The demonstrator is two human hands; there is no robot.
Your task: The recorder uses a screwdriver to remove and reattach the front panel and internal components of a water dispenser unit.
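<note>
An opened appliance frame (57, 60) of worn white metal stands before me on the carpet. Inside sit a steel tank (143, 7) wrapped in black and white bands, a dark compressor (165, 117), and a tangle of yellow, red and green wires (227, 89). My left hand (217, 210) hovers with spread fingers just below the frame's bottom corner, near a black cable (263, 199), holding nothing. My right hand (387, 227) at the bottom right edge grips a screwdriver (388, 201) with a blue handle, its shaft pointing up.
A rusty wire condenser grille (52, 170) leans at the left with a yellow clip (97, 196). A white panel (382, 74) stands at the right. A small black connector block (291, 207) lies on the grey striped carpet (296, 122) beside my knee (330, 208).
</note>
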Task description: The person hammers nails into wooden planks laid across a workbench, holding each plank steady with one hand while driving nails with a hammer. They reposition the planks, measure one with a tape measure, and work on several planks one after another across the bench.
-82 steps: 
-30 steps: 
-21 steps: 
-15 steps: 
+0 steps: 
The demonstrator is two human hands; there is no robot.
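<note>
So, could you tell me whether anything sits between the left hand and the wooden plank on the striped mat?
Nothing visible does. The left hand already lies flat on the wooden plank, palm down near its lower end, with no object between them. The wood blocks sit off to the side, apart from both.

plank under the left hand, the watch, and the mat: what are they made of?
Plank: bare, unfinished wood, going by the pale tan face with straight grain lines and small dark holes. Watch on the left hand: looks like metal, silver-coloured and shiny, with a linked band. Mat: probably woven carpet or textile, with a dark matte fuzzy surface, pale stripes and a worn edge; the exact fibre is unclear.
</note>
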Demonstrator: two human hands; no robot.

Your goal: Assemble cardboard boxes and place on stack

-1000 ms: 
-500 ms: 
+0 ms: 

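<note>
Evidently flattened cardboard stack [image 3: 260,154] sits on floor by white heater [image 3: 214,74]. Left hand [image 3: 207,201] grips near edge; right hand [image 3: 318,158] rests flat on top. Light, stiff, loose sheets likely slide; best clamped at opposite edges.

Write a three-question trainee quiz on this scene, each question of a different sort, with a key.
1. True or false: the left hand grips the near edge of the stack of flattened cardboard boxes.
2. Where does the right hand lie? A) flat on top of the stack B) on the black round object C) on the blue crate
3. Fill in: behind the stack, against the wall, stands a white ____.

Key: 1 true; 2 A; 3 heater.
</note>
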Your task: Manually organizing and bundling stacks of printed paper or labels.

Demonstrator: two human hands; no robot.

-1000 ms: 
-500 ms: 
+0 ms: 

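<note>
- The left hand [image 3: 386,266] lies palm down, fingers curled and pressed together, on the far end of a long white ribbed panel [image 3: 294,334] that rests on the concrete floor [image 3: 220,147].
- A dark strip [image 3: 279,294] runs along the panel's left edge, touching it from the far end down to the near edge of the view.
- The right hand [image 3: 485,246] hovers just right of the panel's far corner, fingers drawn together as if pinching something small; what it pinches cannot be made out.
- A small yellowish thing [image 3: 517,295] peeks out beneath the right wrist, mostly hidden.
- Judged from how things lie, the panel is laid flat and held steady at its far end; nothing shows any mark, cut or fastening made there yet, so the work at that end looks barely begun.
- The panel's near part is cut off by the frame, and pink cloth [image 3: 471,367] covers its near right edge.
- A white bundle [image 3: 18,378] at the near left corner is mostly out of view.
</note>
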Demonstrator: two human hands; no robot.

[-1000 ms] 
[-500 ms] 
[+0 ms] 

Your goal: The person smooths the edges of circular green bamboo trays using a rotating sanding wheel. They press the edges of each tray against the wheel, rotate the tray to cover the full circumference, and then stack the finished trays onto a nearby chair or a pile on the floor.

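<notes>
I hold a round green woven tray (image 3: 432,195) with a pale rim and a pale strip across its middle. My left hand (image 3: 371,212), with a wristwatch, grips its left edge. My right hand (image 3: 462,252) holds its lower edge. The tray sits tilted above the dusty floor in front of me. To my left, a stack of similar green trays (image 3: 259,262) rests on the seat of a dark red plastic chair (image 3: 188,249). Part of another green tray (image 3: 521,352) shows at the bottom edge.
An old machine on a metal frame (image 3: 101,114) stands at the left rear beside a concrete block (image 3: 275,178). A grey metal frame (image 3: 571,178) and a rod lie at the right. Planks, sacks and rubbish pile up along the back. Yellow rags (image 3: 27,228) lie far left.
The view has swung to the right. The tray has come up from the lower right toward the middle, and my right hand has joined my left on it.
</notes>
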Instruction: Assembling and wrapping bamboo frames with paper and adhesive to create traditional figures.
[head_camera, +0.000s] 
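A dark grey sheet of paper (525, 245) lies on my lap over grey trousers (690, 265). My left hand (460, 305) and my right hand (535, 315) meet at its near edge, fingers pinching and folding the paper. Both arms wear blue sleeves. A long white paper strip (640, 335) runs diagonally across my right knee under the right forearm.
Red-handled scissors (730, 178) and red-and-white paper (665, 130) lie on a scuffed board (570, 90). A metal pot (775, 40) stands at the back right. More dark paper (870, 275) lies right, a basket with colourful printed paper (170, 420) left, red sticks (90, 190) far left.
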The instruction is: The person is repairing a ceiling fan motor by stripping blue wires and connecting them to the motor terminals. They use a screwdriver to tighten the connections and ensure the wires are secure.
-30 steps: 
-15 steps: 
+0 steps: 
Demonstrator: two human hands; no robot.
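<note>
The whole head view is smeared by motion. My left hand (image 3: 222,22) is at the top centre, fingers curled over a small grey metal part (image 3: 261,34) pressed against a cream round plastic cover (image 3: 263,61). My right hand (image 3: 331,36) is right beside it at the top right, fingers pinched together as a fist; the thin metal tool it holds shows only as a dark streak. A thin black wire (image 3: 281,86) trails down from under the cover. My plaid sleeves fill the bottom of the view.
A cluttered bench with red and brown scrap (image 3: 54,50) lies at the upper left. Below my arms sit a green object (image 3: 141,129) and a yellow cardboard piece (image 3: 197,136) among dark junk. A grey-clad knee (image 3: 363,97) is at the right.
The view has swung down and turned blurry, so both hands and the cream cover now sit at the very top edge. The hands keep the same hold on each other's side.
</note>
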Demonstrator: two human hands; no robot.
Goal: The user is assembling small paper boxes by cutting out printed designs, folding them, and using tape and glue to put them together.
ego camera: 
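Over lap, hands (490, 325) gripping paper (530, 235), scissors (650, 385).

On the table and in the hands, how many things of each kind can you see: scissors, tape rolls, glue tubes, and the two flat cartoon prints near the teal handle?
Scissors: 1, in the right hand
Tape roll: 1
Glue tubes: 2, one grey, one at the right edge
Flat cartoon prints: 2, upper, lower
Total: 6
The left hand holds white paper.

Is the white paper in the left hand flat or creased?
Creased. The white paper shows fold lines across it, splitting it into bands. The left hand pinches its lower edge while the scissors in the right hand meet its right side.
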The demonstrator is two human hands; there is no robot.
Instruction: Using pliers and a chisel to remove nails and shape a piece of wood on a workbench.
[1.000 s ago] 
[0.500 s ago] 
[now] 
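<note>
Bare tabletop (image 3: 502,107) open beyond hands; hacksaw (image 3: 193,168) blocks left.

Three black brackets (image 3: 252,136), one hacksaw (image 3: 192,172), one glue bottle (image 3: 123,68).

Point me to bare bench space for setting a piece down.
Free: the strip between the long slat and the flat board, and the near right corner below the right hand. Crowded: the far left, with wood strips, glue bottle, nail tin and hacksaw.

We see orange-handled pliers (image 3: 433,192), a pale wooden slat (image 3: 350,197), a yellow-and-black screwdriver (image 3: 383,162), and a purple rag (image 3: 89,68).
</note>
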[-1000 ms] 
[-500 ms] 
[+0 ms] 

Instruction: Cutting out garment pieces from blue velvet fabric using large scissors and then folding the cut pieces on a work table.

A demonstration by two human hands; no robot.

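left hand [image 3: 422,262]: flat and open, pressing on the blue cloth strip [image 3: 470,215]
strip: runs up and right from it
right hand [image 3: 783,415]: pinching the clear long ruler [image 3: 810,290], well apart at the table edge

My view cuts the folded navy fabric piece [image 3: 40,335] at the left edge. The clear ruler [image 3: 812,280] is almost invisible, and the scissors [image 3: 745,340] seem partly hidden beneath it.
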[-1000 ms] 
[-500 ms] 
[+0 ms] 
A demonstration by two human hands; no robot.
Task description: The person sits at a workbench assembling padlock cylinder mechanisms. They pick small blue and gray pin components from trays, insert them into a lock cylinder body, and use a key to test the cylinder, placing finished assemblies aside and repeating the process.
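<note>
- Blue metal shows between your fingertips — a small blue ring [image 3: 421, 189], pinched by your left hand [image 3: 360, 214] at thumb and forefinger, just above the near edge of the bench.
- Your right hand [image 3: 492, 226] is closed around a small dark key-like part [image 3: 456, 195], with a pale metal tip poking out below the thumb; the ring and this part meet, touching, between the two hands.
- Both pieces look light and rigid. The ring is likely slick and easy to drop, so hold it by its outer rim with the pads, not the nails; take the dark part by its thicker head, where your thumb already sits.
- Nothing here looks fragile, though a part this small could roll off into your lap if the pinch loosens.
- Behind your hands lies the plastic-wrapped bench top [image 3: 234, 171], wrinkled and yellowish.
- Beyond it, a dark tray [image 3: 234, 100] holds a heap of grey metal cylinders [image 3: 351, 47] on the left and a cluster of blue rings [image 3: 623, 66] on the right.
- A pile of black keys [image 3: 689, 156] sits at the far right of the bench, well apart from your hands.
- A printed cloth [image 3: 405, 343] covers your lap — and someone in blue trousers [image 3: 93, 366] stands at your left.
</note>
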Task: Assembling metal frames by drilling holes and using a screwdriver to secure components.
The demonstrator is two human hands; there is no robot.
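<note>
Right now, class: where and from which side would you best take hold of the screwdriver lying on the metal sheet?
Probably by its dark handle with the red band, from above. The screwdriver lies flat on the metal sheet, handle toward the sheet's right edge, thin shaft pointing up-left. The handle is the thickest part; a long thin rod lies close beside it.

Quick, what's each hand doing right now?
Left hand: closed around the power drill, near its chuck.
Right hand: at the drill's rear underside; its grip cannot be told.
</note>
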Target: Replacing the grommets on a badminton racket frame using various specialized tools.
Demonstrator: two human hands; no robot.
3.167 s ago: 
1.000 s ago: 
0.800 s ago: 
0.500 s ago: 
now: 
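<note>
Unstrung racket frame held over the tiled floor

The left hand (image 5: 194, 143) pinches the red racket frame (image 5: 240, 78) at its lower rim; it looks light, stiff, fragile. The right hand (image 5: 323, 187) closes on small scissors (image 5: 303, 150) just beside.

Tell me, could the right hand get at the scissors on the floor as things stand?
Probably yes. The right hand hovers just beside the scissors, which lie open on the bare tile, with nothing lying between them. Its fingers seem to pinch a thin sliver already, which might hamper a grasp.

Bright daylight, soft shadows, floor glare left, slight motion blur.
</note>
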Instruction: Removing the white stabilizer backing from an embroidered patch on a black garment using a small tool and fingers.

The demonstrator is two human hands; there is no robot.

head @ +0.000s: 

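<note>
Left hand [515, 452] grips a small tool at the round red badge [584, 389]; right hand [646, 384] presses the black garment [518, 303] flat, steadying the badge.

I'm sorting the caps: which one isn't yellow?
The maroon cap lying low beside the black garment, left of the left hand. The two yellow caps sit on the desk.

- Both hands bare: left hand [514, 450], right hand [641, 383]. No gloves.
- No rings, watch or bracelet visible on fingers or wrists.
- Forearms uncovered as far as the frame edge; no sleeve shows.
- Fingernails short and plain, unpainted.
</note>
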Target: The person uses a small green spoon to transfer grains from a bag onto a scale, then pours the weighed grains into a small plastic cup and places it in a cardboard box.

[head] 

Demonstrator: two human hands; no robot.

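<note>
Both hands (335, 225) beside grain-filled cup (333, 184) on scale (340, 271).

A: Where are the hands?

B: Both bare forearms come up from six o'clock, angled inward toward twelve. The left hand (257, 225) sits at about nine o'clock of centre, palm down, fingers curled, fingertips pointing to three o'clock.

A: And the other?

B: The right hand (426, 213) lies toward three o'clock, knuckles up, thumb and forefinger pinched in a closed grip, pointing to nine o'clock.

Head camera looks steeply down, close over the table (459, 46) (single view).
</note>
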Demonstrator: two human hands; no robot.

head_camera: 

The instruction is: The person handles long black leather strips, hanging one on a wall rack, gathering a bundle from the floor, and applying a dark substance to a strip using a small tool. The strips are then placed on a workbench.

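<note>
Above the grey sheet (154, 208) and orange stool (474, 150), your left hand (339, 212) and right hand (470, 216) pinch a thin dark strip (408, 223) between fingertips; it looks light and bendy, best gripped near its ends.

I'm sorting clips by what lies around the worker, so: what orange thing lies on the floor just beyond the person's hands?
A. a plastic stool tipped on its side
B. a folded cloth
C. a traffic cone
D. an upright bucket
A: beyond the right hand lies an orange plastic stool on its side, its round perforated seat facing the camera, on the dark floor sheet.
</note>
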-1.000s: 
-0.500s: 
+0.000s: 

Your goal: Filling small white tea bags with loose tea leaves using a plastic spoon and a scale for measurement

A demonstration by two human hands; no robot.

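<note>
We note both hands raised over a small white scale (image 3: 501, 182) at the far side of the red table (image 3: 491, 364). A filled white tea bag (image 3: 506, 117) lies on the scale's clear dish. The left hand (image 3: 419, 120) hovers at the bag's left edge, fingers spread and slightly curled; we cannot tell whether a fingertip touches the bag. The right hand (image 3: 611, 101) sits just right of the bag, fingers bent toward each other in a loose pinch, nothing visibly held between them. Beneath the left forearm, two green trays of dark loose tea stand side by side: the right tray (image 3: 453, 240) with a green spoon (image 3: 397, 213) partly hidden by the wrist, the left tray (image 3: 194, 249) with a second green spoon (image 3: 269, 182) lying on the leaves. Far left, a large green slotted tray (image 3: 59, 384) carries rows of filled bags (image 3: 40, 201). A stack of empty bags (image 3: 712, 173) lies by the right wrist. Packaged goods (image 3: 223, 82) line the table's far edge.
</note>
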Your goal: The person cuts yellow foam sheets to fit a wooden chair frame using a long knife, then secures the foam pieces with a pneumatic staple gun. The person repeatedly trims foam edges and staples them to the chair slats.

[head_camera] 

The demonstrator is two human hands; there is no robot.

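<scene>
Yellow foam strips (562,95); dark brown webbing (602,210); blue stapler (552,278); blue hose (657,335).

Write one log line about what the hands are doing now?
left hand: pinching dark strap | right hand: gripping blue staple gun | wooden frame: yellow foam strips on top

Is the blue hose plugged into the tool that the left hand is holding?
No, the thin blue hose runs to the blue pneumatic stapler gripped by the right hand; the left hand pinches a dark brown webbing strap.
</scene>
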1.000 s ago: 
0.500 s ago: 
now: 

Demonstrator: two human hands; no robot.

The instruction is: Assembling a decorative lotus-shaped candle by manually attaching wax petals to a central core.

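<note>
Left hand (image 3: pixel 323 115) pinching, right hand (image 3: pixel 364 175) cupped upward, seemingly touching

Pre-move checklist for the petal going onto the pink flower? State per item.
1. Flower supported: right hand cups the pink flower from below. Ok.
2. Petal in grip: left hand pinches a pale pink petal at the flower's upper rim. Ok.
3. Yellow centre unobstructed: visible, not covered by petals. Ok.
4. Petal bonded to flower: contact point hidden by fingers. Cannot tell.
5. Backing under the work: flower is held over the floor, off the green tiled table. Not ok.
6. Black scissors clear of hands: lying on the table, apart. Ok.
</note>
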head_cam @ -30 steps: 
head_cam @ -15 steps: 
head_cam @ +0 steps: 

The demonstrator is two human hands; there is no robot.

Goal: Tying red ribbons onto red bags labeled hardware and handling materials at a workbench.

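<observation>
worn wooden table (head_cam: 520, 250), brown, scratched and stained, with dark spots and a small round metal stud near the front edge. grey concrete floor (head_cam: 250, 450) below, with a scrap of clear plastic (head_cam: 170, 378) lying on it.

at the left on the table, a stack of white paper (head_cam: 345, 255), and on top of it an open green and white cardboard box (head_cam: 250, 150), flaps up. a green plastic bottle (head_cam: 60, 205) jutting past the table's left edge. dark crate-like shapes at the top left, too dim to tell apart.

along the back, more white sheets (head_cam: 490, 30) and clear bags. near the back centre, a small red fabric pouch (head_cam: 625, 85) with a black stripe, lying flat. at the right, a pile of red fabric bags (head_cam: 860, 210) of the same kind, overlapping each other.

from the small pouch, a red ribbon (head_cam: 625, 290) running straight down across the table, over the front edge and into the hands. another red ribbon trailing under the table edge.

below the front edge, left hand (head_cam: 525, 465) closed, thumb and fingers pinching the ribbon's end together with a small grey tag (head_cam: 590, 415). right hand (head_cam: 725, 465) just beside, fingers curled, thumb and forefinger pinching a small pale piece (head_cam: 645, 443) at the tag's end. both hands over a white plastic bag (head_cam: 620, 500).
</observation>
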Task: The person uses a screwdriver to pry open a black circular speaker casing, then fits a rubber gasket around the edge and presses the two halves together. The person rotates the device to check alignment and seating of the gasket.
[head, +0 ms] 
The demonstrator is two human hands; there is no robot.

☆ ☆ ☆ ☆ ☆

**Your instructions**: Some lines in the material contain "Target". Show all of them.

**Task solution**:
Target: Replacing the grommets on a badminton racket frame using various specialized tools.
Target: The person uses a small green spoon to transfer grains from a bag onto a scale, then pours the weighed grains into a small plastic cup and places it in a cardboard box.

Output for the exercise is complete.